When looking at a history of WGU, some of the similarities are clear. It worked with employers, many in technology, to get funding; few students signed up in the beginning; it took a few years to find a leader who was more permanent; and much of the early news media coverage described it as a doomed venture.
As an outsider looking at Calbright, Scott Pulsipher, WGU's president, said it’s too early to judge the college's success.
In WGU’s case, it took five years to reach 1,000 students.
“That early phase of any new endeavor like this, that’s not some quick turnaround,” Pulsipher said.
With any start-up, Pulsipher said, there are two questions to answer: Is the product needed and valuable, and is the entity able to execute the product?
Calbright is offering something different in the form of nondegree credentials that focus on workforce needs and provide more flexibility to students.
Now, he said, the college must prove the demand and that it can scale the idea, which will take time.
And, while WGU serves thousands of Californians and has articulation agreements with the state’s community colleges, Pulsipher doesn’t see Calbright as competition.
“There are far more individuals that need to be served than there is capacity to serve them,” he said. “It’s bad to see this as a zero-sum game.”
An ‘Early Experiment’
Some experts have doubts about whether the idea itself can work.
“I’m not sure that only nondegree credentials on their own could sustain a business model for most institutions,” said Sean Gallagher, executive director of the Center for the Future of Higher Education and Talent Strategy at Northeastern University. “You’d have to be operating at a very large scale.”
Because the state of California is large, it does provide that opportunity. But Gallagher said Calbright may struggle to convince enough students to buy in to the idea.
Calbright’s intended targets are less likely to enroll in online programs, Gallagher said. Adults without degrees tend not to try online higher education as often as do those who hold degrees.
“The comfort with online learning and the means and time to pursue it has been historically greater at higher levels of the job market,” he said. “That means there’s a special challenge, at times, in enrolling students at this level of a program and in certain fields in the online education market.”
Calbright also must grapple with establishing a new brand, which will take time.
But there are advantages to starting anew.
“My sense is that there are aspects of the structure of higher education in California that have, at times, made it difficult to scale online,” Gallagher said.
All of these issues make Calbright an “early experiment” in this field, Gallagher said, though he expects to see more ventures like it.
David Schejbal, vice president and chief of digital learning at Marquette University, also has doubts about the model, particularly its focus on nondegree credentials.

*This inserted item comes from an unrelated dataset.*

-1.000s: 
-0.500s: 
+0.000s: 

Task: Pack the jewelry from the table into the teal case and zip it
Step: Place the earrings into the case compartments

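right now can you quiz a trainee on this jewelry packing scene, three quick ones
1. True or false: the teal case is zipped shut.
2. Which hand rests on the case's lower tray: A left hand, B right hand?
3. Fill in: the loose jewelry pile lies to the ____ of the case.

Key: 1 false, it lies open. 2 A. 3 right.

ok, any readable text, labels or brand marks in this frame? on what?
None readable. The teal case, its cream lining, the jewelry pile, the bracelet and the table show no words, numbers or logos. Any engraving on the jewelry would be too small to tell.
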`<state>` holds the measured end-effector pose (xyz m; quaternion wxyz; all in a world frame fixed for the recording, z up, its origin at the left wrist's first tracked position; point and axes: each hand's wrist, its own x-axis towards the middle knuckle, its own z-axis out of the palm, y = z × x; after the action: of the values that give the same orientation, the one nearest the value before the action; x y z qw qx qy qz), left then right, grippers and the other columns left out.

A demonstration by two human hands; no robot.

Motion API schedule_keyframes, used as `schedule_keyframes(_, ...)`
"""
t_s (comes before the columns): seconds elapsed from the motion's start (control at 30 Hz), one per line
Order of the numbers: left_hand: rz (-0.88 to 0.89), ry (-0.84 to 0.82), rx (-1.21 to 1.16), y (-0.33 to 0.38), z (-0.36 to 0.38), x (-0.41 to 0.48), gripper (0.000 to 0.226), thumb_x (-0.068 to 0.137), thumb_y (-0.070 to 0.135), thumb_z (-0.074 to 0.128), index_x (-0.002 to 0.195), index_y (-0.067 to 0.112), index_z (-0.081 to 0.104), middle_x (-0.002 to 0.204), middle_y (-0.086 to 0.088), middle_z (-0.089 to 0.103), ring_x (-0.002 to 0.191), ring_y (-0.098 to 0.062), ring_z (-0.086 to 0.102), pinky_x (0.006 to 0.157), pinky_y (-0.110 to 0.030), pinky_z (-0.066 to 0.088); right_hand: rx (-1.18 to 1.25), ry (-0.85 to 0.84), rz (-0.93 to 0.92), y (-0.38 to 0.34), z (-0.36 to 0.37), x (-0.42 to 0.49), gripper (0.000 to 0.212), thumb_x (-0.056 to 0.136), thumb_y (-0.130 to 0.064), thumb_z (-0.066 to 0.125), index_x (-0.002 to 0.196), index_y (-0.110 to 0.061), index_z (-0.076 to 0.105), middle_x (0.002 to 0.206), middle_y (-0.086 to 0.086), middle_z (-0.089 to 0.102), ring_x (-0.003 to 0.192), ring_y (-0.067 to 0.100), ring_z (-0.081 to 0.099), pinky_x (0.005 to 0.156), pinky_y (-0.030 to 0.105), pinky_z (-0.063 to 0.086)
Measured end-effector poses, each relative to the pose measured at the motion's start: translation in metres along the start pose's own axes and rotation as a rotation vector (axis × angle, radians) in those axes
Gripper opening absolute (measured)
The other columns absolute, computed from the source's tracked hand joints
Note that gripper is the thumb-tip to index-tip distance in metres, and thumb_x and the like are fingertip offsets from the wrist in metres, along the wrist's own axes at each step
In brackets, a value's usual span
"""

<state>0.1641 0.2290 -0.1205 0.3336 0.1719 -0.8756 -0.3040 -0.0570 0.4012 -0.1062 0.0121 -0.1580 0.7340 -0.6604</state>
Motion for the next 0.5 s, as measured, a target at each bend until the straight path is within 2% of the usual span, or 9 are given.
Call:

“Degrees are still the coin of the realm,” Schejbal said. “The reality is that we don’t have any kind of common medium the way we do with credit hours and degrees” that allows for easy credit transfer or understanding from employers.
While he thinks these new kinds of models are needed for the nation as a whole, getting the public and employers to latch on to the idea is difficult.
To change these perceptions, he said federal Title IV regulations that regulate financial aid funds need to change, too.
Because of the broader shifts needed to make real change, Schejbal said, new ventures should follow the current structure. The experiment won’t change the broader culture, he said. And without that change, the ventures are likely to fail.
“We, as a nation, are not good at education strategy,” he said. “It would be great if we got this one right. The future of the country depends on more educated citizens.”